• Exercise objective
Your task is to reproduce exactly the lines that run from the beginning of the data through the line where "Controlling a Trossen" appears.

• Information shown
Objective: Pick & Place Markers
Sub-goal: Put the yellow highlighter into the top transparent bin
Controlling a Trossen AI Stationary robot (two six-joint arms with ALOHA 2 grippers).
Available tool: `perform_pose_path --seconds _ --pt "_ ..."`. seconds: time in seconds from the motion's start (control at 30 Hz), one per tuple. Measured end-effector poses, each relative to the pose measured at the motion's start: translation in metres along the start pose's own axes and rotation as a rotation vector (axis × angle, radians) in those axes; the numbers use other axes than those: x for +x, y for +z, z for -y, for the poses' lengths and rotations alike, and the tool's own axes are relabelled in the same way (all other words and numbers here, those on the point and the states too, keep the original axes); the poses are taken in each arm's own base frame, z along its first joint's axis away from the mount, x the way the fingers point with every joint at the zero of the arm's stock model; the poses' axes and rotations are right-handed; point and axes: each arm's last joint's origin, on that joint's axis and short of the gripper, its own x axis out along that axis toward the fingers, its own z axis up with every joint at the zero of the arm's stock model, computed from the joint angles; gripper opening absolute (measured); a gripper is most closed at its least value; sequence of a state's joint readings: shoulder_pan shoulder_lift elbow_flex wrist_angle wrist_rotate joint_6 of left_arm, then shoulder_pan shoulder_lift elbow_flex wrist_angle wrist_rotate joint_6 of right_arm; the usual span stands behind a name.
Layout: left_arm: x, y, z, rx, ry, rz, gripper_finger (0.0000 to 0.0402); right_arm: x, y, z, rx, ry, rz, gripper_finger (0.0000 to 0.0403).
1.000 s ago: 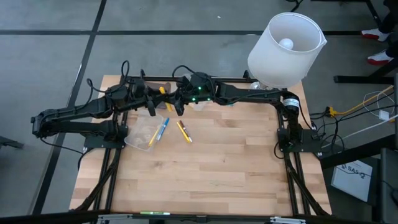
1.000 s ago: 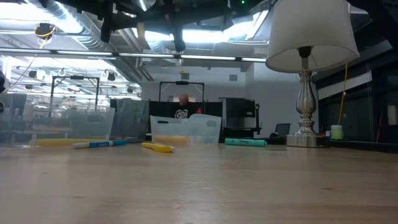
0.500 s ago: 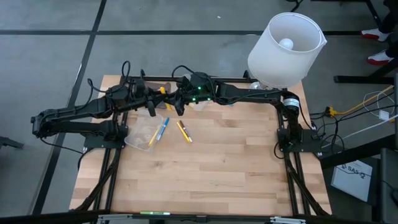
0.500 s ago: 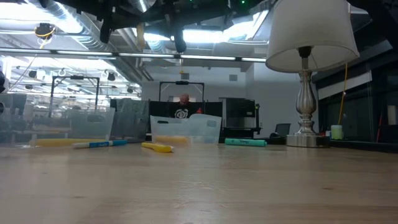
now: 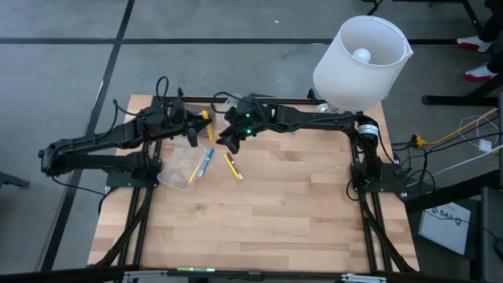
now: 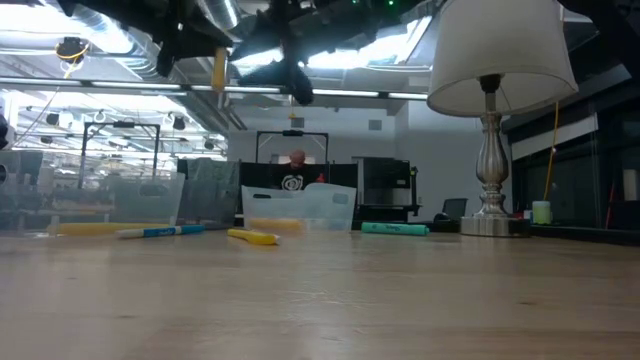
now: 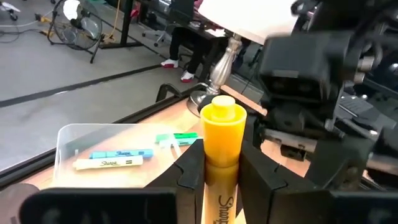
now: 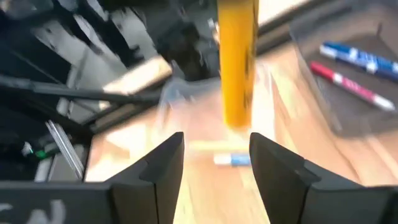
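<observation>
A yellow marker (image 5: 206, 116) (image 6: 218, 70) stands upright in the air over the table's far left part, with my left gripper (image 5: 196, 128) (image 7: 222, 155) shut on it. My right gripper (image 5: 226, 141) (image 8: 214, 149) hovers just to its right, open. Its fingers point at the marker (image 8: 236, 62) and hold nothing. A blue marker (image 5: 206, 161) and a yellow-orange marker (image 5: 232, 166) lie flat on the wood below. More markers (image 7: 118, 154) lie in a clear container (image 7: 68, 140). My left gripper pinches the yellow marker's barrel (image 7: 221, 163) between its two fingers, below the cap end (image 7: 222, 112). The fingers come about level from the table's left and lie across the marker. The marker stands upright, cap end up, lifted clear of the table.
A clear container (image 5: 181, 167) lies at the left, beside the blue marker. Another clear container (image 6: 300, 208) and a green marker (image 6: 395, 229) are near the far edge. A lamp (image 5: 361, 55) with a white shade stands at the far right corner.
My right gripper has opened, let go of the yellow marker, tipped downward and drawn a little toward the near edge. The marker stays upright in my left gripper.
</observation>
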State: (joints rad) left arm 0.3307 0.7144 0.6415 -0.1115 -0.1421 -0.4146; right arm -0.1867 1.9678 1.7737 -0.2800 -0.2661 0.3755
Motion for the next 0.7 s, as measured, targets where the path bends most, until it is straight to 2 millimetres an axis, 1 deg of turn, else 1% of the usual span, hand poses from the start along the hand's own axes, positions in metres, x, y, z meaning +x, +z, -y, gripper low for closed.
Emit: perform_pose_path --seconds 0.17,0.43,0.7 --pt "0.006 0.001 -0.002 -0.013 -0.004 -0.044 0.0061 -0.001 -0.012 0.005 -0.01 -0.044 -0.118 0.0185" --pt "0.026 0.022 0.008 0.119 0.042 -0.178 0.0061 -0.006 -0.032 0.011 0.018 -0.114 -0.324 0.0178" --pt "0.051 0.039 0.013 0.173 0.084 -0.253 0.0061 -0.011 -0.048 0.01 0.005 -0.162 -0.489 0.0178"
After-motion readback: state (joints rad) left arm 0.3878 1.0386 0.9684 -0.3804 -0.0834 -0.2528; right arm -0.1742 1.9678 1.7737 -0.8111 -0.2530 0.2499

• Exercise output
Objective: Pick & Place Markers
Sub-goal: Put the yellow highlighter into the top transparent bin
Controlling a Trossen AI Stationary robot (two six-joint arms with ALOHA 2 grippers).

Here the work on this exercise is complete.